Example 2: Determine whether there is any overlap in the differentially expressed genes and the cancer genes listed in the Lawrence 2014 Nature paper:
cancerGenes <- c("TP53", "PIK3CA", "PTEN", "RB1", "KRAS", "NRAS", "BRAF", 
                 "CDKN2A", "FBXW7", "ARID1A", "MLL2", "STAG2", "ATM", "CASP8", "CTCF",
                 "ERBB3", "HLA-A", "HRAS", "IDH1", "NF1", "NFE2L2", "PIK3R1")
cancerExp <- intersect(top250, cancerGenes)

Here top250 is a character array containing the top 250 differentially expressed genes from Example 1:


Next steps in the search for mechanisms:   
  • Find genes that are highly expressed and whether genes in the same pathways as these genes are in our list.
  • Find genes in the pathways of the cancer genes and find out whether any of the interacting genes are in the differentially expressed list.
  • Cluster the entire series by gene profiles and see what groups of genes result and whether these overlap at all.

Doing differential expression in R (using limma):
  • Easiest way is to start with the template code generated from GEO2R
  • In R we can use GEOQuery to download the datasets that we need.
Example 1: Download a particular series from GEO
gset <- getGEO("GSE35896", GSEMatrix =TRUE)

Example 2: Extracting an array of expression values 
ex <- exprs(gset)

Note: This gives an array of microarray probes x samples.
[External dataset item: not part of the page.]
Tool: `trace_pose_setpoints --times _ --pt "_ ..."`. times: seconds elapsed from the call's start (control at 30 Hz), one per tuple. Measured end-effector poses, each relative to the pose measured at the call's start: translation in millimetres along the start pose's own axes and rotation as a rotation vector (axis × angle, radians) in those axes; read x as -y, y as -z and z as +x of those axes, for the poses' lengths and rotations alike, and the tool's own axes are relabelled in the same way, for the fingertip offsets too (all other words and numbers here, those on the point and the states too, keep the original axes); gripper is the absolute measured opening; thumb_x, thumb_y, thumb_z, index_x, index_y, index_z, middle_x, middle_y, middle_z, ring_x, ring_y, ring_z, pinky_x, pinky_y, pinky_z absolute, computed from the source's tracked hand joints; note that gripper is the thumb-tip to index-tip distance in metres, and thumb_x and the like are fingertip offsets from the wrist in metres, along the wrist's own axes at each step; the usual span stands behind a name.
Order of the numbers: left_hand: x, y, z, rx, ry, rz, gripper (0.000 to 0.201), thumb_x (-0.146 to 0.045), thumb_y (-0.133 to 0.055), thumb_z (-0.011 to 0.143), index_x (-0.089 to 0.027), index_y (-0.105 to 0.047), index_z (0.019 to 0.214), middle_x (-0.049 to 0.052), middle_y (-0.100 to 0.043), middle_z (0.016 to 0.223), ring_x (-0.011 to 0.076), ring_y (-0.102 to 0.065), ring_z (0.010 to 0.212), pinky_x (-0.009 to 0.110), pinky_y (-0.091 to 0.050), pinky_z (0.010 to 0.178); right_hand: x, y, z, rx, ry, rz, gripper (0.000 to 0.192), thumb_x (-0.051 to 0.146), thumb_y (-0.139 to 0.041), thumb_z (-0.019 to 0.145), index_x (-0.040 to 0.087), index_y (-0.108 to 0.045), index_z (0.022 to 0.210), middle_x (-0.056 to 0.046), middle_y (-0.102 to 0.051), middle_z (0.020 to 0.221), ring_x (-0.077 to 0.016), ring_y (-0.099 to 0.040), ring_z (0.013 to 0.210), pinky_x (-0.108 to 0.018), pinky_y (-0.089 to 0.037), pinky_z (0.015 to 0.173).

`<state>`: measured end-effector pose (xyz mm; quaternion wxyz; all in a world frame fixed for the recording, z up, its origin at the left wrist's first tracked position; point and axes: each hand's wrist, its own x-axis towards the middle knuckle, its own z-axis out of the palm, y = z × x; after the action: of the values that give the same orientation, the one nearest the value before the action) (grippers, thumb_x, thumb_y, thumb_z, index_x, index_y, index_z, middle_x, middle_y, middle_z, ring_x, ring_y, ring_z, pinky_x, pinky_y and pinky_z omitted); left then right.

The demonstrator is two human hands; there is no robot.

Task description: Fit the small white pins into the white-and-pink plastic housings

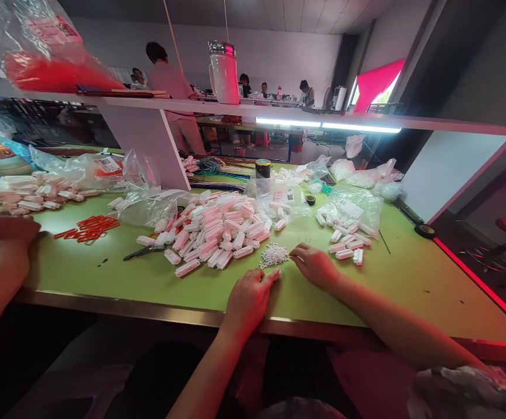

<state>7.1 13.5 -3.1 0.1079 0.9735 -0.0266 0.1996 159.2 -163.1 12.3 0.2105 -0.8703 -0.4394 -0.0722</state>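
My left hand (249, 297) is closed on a white plastic connector housing (274, 274), low over the table near its front edge. Just beyond lies a small heap of tiny white plastic pieces (273, 254). At the right side of that heap is my right hand (314, 265), its thumb and forefinger pinched together; whatever is between the fingertips is too small to name. A large pile of white housings (218, 230) lies behind and left of my left hand. Several more housings (347, 240) spill from a clear plastic bag (355, 208) beyond my right hand.
A co-worker's hand (10, 230) holds a dark, thin tool at the left, near orange strips (89, 228). A dark-handled tool (143, 252) lies by the pile. Tape rolls (425, 231) and wire bundles (222, 181) are about. A shelf (305, 114) bears a white flask (225, 75).
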Motion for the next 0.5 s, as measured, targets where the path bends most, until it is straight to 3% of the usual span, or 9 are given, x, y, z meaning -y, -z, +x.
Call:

The correspondence between probes and genes is not one-to-one. Some of the genes have several different probes. We need to translate probes to gene symbols by accessing the platform information.
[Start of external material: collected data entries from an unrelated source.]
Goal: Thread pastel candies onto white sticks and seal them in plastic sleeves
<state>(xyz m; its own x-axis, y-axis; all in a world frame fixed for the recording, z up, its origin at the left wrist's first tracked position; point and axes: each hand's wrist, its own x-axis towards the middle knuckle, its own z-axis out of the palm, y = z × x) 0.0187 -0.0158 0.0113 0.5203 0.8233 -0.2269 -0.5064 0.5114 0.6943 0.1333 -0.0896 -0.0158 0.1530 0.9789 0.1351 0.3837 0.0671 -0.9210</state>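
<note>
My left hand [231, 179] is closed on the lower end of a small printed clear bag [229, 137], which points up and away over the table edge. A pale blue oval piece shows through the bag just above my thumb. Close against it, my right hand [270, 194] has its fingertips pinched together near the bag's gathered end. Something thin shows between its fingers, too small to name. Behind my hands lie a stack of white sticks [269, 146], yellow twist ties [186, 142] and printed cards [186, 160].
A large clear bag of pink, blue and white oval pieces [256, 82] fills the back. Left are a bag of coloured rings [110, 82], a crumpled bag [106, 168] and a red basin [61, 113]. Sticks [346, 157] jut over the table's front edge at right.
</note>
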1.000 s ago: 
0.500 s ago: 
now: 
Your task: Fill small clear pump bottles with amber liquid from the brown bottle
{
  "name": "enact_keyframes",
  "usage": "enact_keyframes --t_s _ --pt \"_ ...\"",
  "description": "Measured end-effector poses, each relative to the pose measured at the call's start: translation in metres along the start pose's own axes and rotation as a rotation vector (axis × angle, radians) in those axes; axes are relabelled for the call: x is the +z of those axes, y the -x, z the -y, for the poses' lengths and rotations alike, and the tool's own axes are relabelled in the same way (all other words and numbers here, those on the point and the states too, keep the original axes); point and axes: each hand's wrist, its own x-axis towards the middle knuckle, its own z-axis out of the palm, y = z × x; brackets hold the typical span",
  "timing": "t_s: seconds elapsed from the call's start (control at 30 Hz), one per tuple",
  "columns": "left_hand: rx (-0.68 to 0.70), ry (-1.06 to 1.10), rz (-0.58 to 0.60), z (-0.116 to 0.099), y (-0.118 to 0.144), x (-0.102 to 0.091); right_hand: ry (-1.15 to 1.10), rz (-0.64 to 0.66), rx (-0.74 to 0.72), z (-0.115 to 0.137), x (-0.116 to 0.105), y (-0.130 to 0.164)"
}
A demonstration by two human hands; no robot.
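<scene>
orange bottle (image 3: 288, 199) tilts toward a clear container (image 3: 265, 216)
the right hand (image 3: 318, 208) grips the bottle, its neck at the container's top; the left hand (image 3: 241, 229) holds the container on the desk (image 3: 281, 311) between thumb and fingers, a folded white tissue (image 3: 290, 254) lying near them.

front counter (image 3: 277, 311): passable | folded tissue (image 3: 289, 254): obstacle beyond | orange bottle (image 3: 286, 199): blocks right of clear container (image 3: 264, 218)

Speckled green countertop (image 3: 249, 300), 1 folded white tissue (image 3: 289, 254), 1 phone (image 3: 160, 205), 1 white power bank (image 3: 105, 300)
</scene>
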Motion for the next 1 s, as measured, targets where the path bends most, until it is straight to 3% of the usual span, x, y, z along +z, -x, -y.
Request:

Example 3: Get the platform information for Affymetrix microarray platform GPL570
platf <- getGEO("GPL570", AnnotGPL=TRUE)
ncbifd <- data.frame(attr(dataTable(platf), "table"))

Example 4: Look at the columns that are available in the platform file:
> names(ncbifd)
 [1] "ID"                    "Gene.title"            "Gene.symbol"          
 [4] "Gene.ID"               "UniGene.title"         "UniGene.symbol"       
 [7] "UniGene.ID"            "Nucleotide.Title"      "GI"                   
[10] "GenBank.Accession"     "Platform_CLONEID"      "Platform_ORF"         
[13] "Platform_SPOTID"       "Chromosome.location"   "Chromosome.annotation"
[16] "GO.Function"           "GO.Process"            "GO.Component"         
[19] "GO.Function.ID"        "GO.Process.ID"         "GO.Component.ID"   

Example 5: Data frame joins (see http://stackoverflow.com/questions/1299871/how-to-join-data-frames-in-r-inner-outer-left-right). 

Some useful R things:

Example 1: Defining a function to do useful items (this function might be useful for Lab 4):
sqlList <- function(aList, aField) {
  # alist is a list of aliases
  # afield is a database column that you wish to search for items
  
  lSize <- length(aList)
  for (k in 1:(lSize-1)) {
    aList[[k]] <- paste(aField, " LIKE '%", aList[[k]], "%' OR ", sep="")
  }
  aList[[lSize]] <- paste(aField, " LIKE '%", aList[[lSize]], "%'", sep="")

  sqlList <- paste(aList, collapse="")
 }              
Note:  Must source the file containing this function, or embed directly in the script.